Кто присвоил себе право оборвать его дни?

19. Энциклопедия: червь планария

Планария – плоский пресноводный червячок. Его длина всего 4 см, но у него имеются голова, глаза, головной мозг и спинной мозг, связывающий воедино всю нервную систему. Кроме того, у него есть рот, пищеварительная система и бесполая система воспроизводства. Этот червь долго изумлял ученых своей способностью к автоматической регенерации любой части тела, которой его лишат, чем заслужил славу «бессмертного и неподвластного лезвию ножа». В 2014 г. группа ученых в университете Тафта, штат Массачусетс, научила планарий запоминать условия, полные неожиданностей и ловушек. Всего за десять дней планарии освоились с обстановкой, запомнив места, где получали пищу и где их било током. Потом их обезглавили. Головы отросли через две недели.

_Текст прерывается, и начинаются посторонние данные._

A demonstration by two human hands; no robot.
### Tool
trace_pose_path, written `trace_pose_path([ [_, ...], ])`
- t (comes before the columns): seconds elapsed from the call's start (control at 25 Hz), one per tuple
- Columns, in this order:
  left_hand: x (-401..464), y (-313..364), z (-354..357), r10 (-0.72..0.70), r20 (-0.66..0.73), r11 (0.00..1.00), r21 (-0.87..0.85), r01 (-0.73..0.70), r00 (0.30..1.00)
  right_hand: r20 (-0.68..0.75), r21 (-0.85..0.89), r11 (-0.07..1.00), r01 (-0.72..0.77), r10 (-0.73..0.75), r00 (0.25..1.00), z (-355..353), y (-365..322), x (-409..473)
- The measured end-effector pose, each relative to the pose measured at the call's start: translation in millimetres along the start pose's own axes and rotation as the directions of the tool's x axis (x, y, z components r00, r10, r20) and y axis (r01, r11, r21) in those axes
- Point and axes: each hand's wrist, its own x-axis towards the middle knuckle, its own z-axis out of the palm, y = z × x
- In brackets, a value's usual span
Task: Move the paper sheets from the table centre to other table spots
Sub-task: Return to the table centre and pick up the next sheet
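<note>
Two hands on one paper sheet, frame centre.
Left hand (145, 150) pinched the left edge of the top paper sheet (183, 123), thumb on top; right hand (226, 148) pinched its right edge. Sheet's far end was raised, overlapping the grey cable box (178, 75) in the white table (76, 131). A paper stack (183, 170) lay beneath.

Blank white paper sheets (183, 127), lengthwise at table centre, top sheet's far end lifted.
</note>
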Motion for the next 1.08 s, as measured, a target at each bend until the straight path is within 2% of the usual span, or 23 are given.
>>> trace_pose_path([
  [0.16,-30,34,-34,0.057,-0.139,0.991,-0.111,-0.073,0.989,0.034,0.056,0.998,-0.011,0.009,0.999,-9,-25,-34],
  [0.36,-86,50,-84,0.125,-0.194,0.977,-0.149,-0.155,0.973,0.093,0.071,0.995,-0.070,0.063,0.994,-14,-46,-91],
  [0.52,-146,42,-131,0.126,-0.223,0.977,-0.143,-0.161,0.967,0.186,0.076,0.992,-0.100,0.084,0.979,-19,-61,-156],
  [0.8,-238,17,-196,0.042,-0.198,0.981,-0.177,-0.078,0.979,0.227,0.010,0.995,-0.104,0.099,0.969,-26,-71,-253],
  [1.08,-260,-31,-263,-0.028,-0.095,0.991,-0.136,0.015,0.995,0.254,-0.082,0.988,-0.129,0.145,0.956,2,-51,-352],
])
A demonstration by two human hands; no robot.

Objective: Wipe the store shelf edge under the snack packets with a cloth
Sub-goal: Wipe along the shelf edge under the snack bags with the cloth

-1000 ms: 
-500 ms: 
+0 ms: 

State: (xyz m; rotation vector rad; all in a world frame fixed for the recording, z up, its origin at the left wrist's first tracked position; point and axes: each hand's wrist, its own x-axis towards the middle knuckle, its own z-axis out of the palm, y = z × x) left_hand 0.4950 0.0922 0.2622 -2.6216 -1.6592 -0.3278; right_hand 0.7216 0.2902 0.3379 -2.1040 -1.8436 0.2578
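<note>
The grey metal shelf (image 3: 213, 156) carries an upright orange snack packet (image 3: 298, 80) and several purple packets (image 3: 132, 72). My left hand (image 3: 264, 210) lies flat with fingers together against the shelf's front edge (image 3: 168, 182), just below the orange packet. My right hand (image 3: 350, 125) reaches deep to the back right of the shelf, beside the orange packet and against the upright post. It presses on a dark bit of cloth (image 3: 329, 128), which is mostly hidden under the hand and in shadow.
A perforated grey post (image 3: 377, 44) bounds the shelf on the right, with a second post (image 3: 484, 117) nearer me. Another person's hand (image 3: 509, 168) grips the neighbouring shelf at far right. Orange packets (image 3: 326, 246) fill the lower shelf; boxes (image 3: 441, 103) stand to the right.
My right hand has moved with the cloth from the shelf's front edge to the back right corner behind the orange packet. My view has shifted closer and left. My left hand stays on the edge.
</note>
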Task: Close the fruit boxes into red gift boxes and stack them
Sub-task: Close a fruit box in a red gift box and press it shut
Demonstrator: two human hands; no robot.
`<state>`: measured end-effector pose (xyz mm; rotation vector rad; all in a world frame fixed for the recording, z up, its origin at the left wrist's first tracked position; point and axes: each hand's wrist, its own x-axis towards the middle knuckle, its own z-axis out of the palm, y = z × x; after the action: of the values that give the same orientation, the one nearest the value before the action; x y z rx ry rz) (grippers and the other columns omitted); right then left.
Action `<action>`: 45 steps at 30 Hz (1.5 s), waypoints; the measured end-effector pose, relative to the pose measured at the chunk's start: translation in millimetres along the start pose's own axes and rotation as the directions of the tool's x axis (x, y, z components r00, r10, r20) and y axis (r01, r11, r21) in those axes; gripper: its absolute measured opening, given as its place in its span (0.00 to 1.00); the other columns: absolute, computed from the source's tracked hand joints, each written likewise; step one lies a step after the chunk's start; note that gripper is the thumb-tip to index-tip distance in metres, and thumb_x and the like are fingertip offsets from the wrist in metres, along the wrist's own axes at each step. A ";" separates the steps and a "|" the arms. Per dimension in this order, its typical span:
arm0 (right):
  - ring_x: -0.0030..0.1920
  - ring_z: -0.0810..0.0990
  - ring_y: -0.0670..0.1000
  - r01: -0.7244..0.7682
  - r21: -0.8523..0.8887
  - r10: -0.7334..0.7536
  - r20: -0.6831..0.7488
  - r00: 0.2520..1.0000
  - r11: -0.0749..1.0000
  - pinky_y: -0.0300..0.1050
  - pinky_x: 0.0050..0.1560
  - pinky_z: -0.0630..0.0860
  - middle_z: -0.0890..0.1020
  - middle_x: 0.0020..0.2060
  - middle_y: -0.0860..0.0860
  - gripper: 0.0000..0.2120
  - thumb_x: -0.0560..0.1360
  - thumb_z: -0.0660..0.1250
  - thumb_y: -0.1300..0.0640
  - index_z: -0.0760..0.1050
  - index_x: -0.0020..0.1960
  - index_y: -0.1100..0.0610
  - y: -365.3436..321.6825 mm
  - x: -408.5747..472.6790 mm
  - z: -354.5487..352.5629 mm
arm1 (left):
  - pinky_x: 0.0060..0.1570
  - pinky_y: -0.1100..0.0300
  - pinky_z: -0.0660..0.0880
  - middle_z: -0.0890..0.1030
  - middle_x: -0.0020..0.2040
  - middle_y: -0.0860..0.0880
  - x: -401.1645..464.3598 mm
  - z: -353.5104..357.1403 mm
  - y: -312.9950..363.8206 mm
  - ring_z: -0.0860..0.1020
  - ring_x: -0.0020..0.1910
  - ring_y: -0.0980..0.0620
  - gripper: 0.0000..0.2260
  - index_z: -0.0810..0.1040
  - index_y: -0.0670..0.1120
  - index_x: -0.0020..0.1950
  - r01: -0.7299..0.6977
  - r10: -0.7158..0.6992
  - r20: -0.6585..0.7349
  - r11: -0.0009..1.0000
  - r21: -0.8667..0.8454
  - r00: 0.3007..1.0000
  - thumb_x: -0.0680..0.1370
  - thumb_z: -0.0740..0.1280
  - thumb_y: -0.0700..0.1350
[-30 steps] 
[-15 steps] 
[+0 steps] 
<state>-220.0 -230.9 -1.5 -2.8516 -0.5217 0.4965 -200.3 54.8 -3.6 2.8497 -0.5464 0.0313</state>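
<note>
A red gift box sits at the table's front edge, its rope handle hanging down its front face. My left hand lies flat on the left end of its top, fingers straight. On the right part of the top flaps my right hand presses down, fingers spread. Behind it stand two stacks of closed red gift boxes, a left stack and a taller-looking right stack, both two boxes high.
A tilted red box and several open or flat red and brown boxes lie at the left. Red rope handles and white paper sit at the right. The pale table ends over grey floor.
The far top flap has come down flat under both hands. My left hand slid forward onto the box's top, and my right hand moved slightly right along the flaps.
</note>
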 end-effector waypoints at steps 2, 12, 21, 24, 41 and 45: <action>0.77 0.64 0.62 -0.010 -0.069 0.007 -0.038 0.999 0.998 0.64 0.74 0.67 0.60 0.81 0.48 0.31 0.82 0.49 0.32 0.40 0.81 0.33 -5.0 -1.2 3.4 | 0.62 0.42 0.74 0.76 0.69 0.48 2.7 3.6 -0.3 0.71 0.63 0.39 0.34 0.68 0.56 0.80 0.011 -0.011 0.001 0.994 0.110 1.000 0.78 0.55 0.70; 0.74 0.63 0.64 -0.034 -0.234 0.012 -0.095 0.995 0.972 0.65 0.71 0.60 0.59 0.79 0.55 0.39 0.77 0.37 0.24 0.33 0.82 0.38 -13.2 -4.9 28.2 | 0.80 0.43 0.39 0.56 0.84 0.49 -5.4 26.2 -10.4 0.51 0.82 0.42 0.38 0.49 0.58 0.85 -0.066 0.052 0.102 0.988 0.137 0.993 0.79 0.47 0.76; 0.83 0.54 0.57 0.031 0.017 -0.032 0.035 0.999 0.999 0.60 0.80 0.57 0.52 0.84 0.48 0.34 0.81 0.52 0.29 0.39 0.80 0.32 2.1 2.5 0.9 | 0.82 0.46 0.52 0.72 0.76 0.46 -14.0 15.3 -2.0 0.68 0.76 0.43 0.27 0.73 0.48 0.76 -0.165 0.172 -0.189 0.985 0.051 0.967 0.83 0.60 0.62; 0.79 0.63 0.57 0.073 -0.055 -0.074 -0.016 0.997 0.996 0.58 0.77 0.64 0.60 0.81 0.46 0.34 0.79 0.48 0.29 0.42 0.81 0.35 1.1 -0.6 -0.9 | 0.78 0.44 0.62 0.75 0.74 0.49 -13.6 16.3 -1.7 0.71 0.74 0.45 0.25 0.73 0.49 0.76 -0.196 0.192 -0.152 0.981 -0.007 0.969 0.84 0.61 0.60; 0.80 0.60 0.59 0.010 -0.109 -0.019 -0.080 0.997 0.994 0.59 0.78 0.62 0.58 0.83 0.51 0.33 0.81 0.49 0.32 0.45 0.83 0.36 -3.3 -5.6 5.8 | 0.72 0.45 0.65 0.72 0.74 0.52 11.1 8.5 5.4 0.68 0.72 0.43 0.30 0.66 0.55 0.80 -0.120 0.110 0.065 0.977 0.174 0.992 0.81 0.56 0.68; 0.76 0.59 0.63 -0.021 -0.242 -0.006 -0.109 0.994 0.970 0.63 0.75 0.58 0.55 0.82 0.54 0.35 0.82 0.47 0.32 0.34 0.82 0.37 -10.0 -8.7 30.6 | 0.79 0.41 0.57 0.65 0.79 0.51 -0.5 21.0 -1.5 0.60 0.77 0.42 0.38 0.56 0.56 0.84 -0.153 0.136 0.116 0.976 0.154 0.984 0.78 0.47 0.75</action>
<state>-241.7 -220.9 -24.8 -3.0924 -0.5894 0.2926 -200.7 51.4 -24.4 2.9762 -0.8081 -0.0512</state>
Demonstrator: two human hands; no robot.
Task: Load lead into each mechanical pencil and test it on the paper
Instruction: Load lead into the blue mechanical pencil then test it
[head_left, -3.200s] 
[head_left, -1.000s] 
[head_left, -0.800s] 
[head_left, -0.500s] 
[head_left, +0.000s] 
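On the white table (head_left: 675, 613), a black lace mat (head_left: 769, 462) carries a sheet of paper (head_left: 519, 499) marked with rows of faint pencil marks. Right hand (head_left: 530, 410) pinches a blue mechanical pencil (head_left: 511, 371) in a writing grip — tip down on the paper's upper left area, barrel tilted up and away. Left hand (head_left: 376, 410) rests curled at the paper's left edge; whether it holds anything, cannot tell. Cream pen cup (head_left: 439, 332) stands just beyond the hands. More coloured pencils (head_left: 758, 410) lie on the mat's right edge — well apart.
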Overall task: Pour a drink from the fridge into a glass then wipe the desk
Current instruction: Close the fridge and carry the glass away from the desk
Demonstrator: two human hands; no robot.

Помещенные в прежнюю среду планарии, ко всеобщему удивлению, вспомнили, где их поощряли, а где им причиняли боль.

Этот эксперимент поднял вопрос: если память об удовольствии и о боли хранится не в мозгу, то где же?

    Эдмонд Уэллс, Энциклопедия относительного и абсолютного знания, том XII

20

Солнечный луч, добравшись до правого века, заставляет его дрогнуть и медленно приподняться. Люси видит в окне своей спальни небо, улыбается, зевает, потягивается, чтобы размять позвоночник, и аккуратно, одну за другой, опускает на пол ноги.

В ванной она тщательно чистит зубы. С облегчением замечает, что рана на запястье уже начала затягиваться.

Стоя перед зеркалом, она закрывает глаза и говорит: «Спасибо за то, что жива. Спасибо, что у меня есть тело. Надеюсь быть сегодня достойной права на существование».

Она складывает руки, делает реверанс в направлении солнца и идет в кухню.

Габриель парит над ней, наблюдает и не смеет заговорить. Она достает коробочку с таблетками, ампулами, всевозможными порошками, капает из пипетки что-то желтое в стакан с водой и выпивает ее одним глотком. Потом высыпает себе в ладонь горсть гомеопатических гранул и кладет под язык.

После завершения этого медицинского ритуала она включает свой планшет и, завтракая, просматривает страницы новостей.

– Вы все еще здесь? – бросает она как бы между прочим. – Я просила вас оставить меня в покое.

– Просто… я хочу сказать, это все потому, что… я подумал, что… – бормочет Габриель, удивленный тем, что обнаружен.

– Ладно, я не злопамятная. Ночь все исцелила, включая рану на руке. Я больше на вас не сержусь.